Use the BigQuery connector with Spark

The spark-bigquery-connector is used with Apache Spark to read and write data from and to BigQuery. This tutorial provides example code that uses the spark-bigquery-connector within a Spark application. For instructions on creating a cluster, see the Dataproc Quickstarts .

Providing the connector to your application

The spark-bigquery-connector must be available to your application at runtime. This can be accomplished in one of the following ways:

  • Install the connector in the Spark jars directory.
  • Add the connector at runtime using the --jars parameter, which can be used with the Dataproc API or spark-submit
  • Include the jar in your Scala or Java Spark application as a dependency (see Compiling against the connector)

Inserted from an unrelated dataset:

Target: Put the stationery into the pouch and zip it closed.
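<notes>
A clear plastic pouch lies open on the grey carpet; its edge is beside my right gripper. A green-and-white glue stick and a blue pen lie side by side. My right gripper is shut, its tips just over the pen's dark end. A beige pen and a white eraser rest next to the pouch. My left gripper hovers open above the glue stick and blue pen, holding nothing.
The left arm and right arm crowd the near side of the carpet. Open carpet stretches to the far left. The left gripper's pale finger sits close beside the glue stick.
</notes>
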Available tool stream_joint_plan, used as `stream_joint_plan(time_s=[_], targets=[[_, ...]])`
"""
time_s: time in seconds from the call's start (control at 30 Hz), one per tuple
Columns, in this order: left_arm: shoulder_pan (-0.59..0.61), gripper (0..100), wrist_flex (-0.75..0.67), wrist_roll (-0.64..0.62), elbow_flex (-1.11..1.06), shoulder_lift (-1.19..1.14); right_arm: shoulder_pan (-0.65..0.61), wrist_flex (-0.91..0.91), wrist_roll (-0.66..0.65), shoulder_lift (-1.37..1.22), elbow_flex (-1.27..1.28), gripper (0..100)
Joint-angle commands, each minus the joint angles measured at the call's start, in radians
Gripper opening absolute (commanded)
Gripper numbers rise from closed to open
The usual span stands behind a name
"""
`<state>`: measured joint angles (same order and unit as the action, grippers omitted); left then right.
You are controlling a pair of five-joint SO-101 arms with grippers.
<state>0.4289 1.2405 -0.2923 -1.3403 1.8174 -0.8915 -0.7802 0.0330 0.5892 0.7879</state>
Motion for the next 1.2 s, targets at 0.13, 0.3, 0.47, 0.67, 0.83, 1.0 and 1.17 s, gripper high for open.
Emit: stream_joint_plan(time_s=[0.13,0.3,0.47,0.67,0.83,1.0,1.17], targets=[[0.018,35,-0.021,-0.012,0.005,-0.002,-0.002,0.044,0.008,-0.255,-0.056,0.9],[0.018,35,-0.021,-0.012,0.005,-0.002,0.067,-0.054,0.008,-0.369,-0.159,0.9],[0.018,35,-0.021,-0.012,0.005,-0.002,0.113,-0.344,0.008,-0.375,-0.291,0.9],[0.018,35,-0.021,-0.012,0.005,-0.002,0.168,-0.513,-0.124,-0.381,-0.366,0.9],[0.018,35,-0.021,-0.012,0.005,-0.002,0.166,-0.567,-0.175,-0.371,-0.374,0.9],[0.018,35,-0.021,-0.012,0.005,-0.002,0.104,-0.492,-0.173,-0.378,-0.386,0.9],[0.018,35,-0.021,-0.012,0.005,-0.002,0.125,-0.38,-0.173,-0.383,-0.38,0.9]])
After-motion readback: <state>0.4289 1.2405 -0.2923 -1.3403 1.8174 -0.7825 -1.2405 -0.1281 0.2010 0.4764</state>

If the connector is not available at runtime, a ClassNotFoundException is thrown.

Calculating costs

This tutorial uses billable components of Google Cloud Platform, including:

  • Dataproc
  • BigQuery
  • Cloud Storage

Use the Pricing Calculator to generate a cost estimate based on your projected usage. New Cloud Platform users may be eligible for a free trial.

Reading and writing data from BigQuery

This example reads data from BigQuery into a Spark DataFrame to perform a word count using the standard data source API.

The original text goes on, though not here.